AI companions are designed to foster emotionally engaging interactions, yet users often encounter conflicts that feel frustrating or hurtful, such as discriminatory statements and controlling behavior. This paper examines how users negotiate such harmful conflicts with AI companions and what emotional and practical burdens are created when mitigation is pushed to user-side tools. We analyze 146 public posts describing harmful value conflicts interacting with AI companions. We then introduce Minion, a Chrome-based technology probe that offers candidate responses spanning persuasion, rational appeals, boundary setting, and appeals to platform rules. Findings from a one-week probe study with 22 experienced users show how participants combine strategies, how emotional attachment motivates repair, and where conflicts become non-negotiable due to companion personas or platform policies. We surface design tensions in supporting value negotiation, showing how companion design can make some conflicts impossible to repair in practice, and derive implications for AI companion and support-tool design that caution against offloading safety work onto users.

Paper Structure

This paper contains 40 sections, 4 figures, 3 tables.

Figures (4)

  • Figure 1: A use case of Minion. Based on harmful value conflicts identified in our formative study (Table \ref{['tab:HarmfulValueConflicts']}), we constructed 40 conflict scenarios by specifying an Introduction and Prologue. The illustrated scenario involves a harmful conflict related to Self-Direction, in which the AI companion exhibits controlling and condescending behavior that the user experiences as boundary-crossing. Minion appears as a floating HELP button and offers four candidate responses each time. These responses represent different ways of negotiating harm (e.g., persuasion, boundary setting, or appeals to norms or safety concerns) and are displayed in random order.
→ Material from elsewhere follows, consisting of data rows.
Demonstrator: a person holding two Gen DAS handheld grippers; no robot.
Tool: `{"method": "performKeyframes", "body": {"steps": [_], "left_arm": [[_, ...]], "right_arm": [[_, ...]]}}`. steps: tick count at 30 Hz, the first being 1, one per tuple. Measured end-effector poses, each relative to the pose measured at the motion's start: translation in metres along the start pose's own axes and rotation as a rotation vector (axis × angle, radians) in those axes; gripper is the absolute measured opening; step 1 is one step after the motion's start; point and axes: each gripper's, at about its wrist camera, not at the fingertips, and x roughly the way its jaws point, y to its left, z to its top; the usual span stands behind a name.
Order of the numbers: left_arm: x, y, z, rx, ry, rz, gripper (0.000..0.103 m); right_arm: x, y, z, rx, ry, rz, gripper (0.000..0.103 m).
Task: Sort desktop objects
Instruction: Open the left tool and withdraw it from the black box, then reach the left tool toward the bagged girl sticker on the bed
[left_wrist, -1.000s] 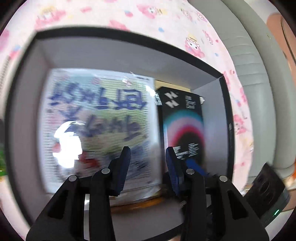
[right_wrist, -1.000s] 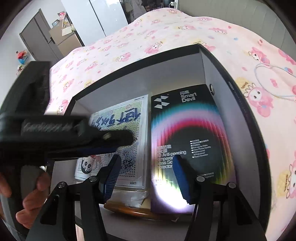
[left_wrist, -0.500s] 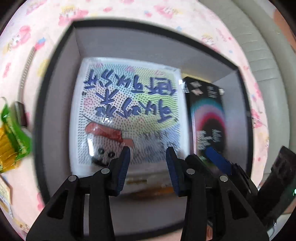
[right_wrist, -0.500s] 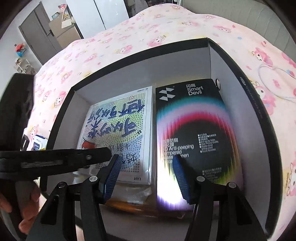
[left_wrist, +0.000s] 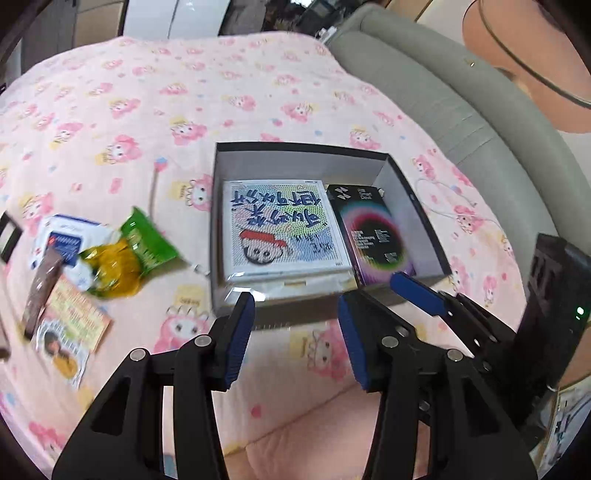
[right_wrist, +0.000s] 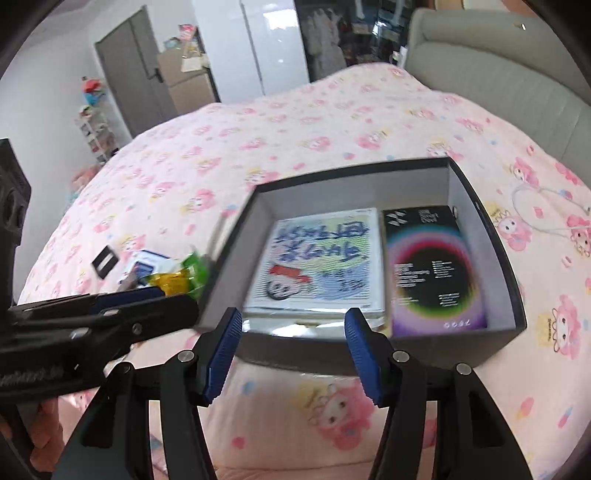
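Observation:
A black open box (left_wrist: 303, 149) (right_wrist: 517, 295) sits on the pink bedspread. In it lie a white cartoon-print pack (left_wrist: 282, 229) (right_wrist: 321, 266) on the left and a black rainbow-ring box (left_wrist: 373, 232) (right_wrist: 432, 269) on the right. My left gripper (left_wrist: 293, 332) is open and empty, above the bedspread just in front of the box. My right gripper (right_wrist: 293, 350) is open and empty, in front of the box's near wall. Left of the box lie a green-yellow snack bag (left_wrist: 125, 254) (right_wrist: 183, 278), a white-blue packet (left_wrist: 64, 240) (right_wrist: 146, 264), a brown bar (left_wrist: 42, 284) and a picture card (left_wrist: 70, 332).
A small black card (right_wrist: 105, 260) lies far left on the bed. A white cable (left_wrist: 450, 206) (right_wrist: 546, 210) loops right of the box. A grey headboard (left_wrist: 461, 110) runs along the right. The right gripper's body (left_wrist: 535, 332) sits beside my left one.
Both grippers have pulled back and up out of the box, so the whole box and the loose items to its left have come into view. Both stay open and empty.

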Motion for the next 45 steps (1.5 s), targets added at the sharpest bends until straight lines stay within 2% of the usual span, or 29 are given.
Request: {"method": "performKeyframes", "body": {"steps": [5,9,12,16,22,27,31,33,35,37,39,42,45], "left_arm": [[-0.03,0.016,-0.038,-0.028,-0.055,0.011,0.052],[-0.052,0.037,-0.067,-0.081,-0.096,0.021,0.052],[-0.062,0.056,-0.077,-0.125,-0.116,0.021,0.052],[-0.073,0.08,-0.083,-0.17,-0.134,0.05,0.052],[-0.064,0.118,-0.089,-0.293,-0.146,0.068,0.052],[-0.053,0.165,-0.066,-0.409,-0.118,0.129,0.052],[-0.045,0.213,-0.046,-0.566,-0.085,0.1,0.052],[-0.039,0.236,-0.042,-0.624,-0.066,0.119,0.052],[-0.028,0.257,-0.047,-0.67,-0.04,0.145,0.052],[-0.013,0.274,-0.06,-0.749,0.028,0.106,0.052],[-0.006,0.283,-0.065,-0.781,0.042,0.079,0.052],[-0.003,0.294,-0.068,-0.823,0.033,0.171,0.052],[0.002,0.307,-0.076,-0.895,0.036,0.205,0.052]], "right_arm": [[-0.011,0.029,-0.02,-0.035,0.009,0.024,0.054],[-0.015,0.056,-0.04,-0.07,0.014,0.109,0.054],[-0.016,0.075,-0.047,-0.1,0.012,0.162,0.054],[-0.015,0.101,-0.052,-0.152,-0.034,0.182,0.054],[0.013,0.131,-0.05,-0.19,0.011,0.215,0.054],[0.037,0.16,-0.035,-0.234,0.028,0.233,0.054],[0.061,0.181,-0.019,-0.241,0.06,0.23,0.054],[0.077,0.189,-0.015,-0.244,0.09,0.221,0.054],[0.095,0.196,-0.017,-0.245,0.134,0.214,0.054],[0.107,0.201,-0.025,-0.256,0.168,0.234,0.054],[0.111,0.208,-0.037,-0.285,0.175,0.274,0.054],[0.128,0.215,-0.051,-0.283,0.223,0.257,0.054],[0.154,0.209,-0.055,-0.22,0.289,0.2,0.054]]}}
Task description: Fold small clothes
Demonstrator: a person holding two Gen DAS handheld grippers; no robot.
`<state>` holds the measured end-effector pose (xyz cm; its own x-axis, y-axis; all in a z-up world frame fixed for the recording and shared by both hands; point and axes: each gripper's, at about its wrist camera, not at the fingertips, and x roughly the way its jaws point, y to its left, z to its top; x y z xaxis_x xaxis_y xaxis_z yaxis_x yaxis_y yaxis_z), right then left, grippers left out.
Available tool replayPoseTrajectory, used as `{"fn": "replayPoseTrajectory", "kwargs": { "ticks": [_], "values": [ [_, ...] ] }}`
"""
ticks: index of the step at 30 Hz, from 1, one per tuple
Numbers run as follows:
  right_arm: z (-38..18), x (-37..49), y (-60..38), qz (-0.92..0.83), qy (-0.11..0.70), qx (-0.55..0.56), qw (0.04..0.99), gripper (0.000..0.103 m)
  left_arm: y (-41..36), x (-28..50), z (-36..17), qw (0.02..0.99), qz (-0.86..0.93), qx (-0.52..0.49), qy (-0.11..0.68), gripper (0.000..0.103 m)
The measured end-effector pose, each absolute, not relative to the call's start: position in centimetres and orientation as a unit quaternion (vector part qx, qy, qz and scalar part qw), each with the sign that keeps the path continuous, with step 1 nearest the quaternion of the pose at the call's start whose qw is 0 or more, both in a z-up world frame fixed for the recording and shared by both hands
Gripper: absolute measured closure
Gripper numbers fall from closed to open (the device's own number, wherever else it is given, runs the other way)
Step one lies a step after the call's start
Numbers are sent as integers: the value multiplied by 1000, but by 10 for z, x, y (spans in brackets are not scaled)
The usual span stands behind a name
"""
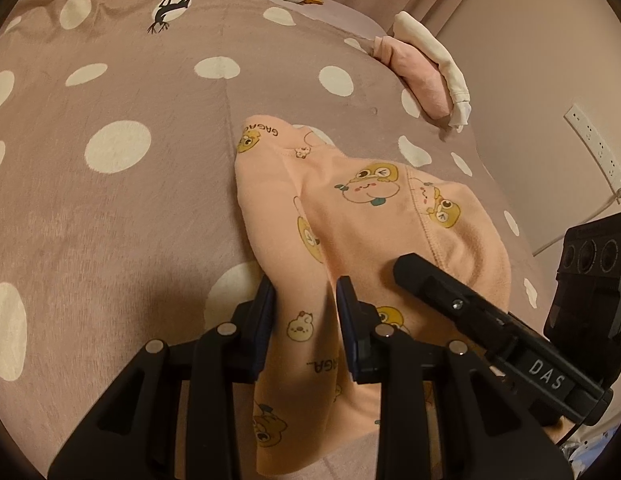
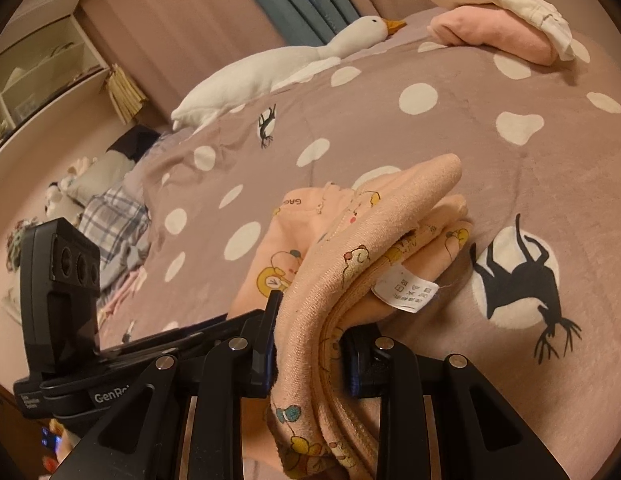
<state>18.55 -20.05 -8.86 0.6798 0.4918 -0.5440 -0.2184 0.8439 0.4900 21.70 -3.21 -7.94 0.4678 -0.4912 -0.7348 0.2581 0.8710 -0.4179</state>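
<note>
A small peach garment (image 1: 350, 216) printed with cartoon animals lies partly on the dotted bed cover (image 1: 110, 200). My left gripper (image 1: 306, 292) is shut on a bunched edge of it, which hangs down between the pads. From the right, my right gripper (image 1: 406, 270) reaches onto the same garment. In the right wrist view my right gripper (image 2: 310, 320) is shut on a thick folded bundle of the peach garment (image 2: 374, 232), with a white care label (image 2: 406, 290) sticking out. The left gripper's body (image 2: 58, 292) shows at the left edge.
A folded pink garment (image 1: 422, 76) with a cream one (image 1: 434, 52) on top sits at the far right of the bed. A white plush goose (image 2: 270, 68) lies along the back. A wall with a socket strip (image 1: 594, 148) is on the right; shelves (image 2: 38, 72) and clutter are on the left.
</note>
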Motion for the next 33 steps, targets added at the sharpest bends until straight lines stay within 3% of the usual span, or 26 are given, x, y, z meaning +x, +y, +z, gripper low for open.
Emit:
{"fn": "replayPoseTrajectory", "kwargs": {
  "ticks": [33],
  "values": [
    [-84, 181, -134, 250, 356, 170, 884, 75, 31, 194, -68, 863, -172, -146, 452, 75]
  ]
}}
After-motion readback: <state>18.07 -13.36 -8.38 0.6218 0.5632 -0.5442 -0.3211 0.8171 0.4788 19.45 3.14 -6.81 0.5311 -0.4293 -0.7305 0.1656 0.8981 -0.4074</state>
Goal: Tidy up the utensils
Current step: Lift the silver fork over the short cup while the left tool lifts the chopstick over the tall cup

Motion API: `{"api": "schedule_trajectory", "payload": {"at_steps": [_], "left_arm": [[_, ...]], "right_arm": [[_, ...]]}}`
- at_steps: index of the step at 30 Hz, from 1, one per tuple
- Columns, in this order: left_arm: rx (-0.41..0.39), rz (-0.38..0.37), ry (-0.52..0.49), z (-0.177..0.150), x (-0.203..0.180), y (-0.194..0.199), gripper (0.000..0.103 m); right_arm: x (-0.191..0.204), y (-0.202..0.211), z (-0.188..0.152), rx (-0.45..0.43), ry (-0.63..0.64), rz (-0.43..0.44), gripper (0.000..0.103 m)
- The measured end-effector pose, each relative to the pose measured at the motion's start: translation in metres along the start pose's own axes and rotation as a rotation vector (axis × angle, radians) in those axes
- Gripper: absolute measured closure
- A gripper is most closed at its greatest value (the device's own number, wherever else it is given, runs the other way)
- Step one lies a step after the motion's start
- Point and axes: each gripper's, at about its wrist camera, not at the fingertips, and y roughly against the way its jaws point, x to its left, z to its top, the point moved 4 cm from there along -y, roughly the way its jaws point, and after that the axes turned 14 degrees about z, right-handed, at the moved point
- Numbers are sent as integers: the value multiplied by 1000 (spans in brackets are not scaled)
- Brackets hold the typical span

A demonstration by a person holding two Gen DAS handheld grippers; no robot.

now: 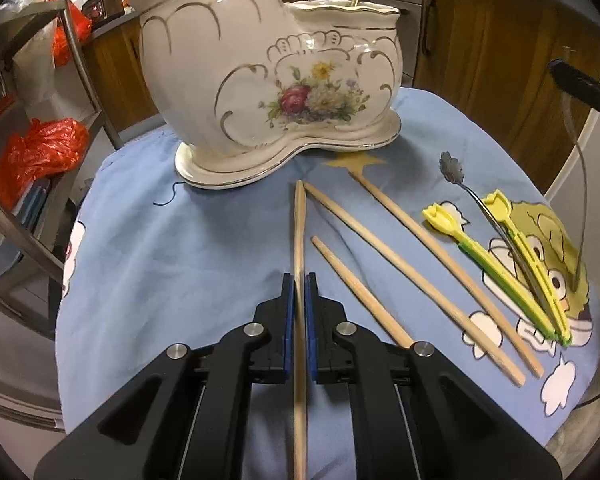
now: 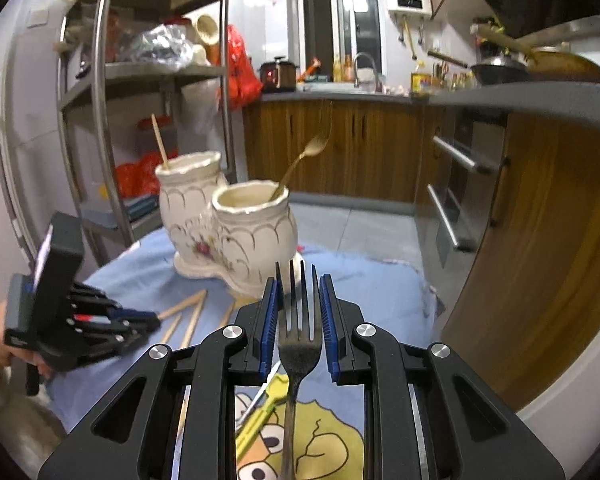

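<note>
Chopsticks: four on the bench point(image 1: 204, 240), one point(image 1: 299, 240) clamped in left hand-held gripper point(image 1: 299, 280), three point(image 1: 412, 280) just right of it. Two yellow picks point(image 1: 500, 280) farther right. Fork point(image 2: 298, 344) pinched in right hand-held gripper point(image 2: 299, 284). Ceramic holder point(image 1: 260, 92) ahead.

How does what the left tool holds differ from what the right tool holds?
The left tool pinches a plain wooden chopstick; the right tool holds a dark metal fork. The chopstick's tip rests on the blue cloth; the fork is lifted off it. Both point toward the ceramic holder.
</note>
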Motion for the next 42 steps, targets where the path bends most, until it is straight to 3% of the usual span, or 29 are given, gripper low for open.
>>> {"api": "schedule_trajectory", "payload": {"at_steps": [9, 16, 19, 26, 28, 34, 42], "left_arm": [[-25, 10, -9, 3, -5, 4, 98], [-61, -8, 12, 1, -3, 18, 98], [-87, -18, 29, 1, 1, 26, 98], [-158, -46, 63, 3, 9, 48, 98], [-189, -59, 74, 6, 13, 57, 98], [-426, -90, 133, 28, 32, 113, 98], [-629, -104, 230, 94, 67, 139, 98]], "right_arm": [[13, 26, 16, -130, 59, -27, 84], [17, 29, 18, -144, 76, -29, 86], [20, 32, 20, -155, 77, -25, 98], [28, 30, 18, -144, 110, -29, 99], [30, 31, 20, -149, 117, -31, 99], [42, 33, 37, -174, 151, -50, 99], [42, 27, 86, -241, 135, -80, 99]]}}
The participant, without being exposed to any underlying theoretical labels, selects the response that best aligns with her intentions and emotional state in the moment.
  • Figure 2: (a) and (b) provide detailed insights into the Minion system: its architecture and an example strategy explanation.
  • Figure 3: Minion was used 919 times during the study. Across these uses, participants selected responses reflecting a range of negotiation approaches. In total, Proposal was selected 177 times, Power 62 times, Interests 136 times, Rights 114 times, Out of Character 41 times, Reason and Preach 198 times, Anger Expression 73 times, and Gentle Persuasion 118 times.
  • Figure 4: Turn counts per task (avg=23.53, SD=13.74, min=3, max=81). We define a "task" as a user’s complete conversation with an AI companion, encompassing multiple "turns." Each back-and-forth exchange between the user and the AI counts as two turns. In a boxplot, the central line within the box denotes the median, while the upper and lower edges correspond to the third and first quartiles, respectively. The whiskers capture the range of the data, excluding outliers. Diamonds in the graph signify outliers that deviate from the typical interquartile range.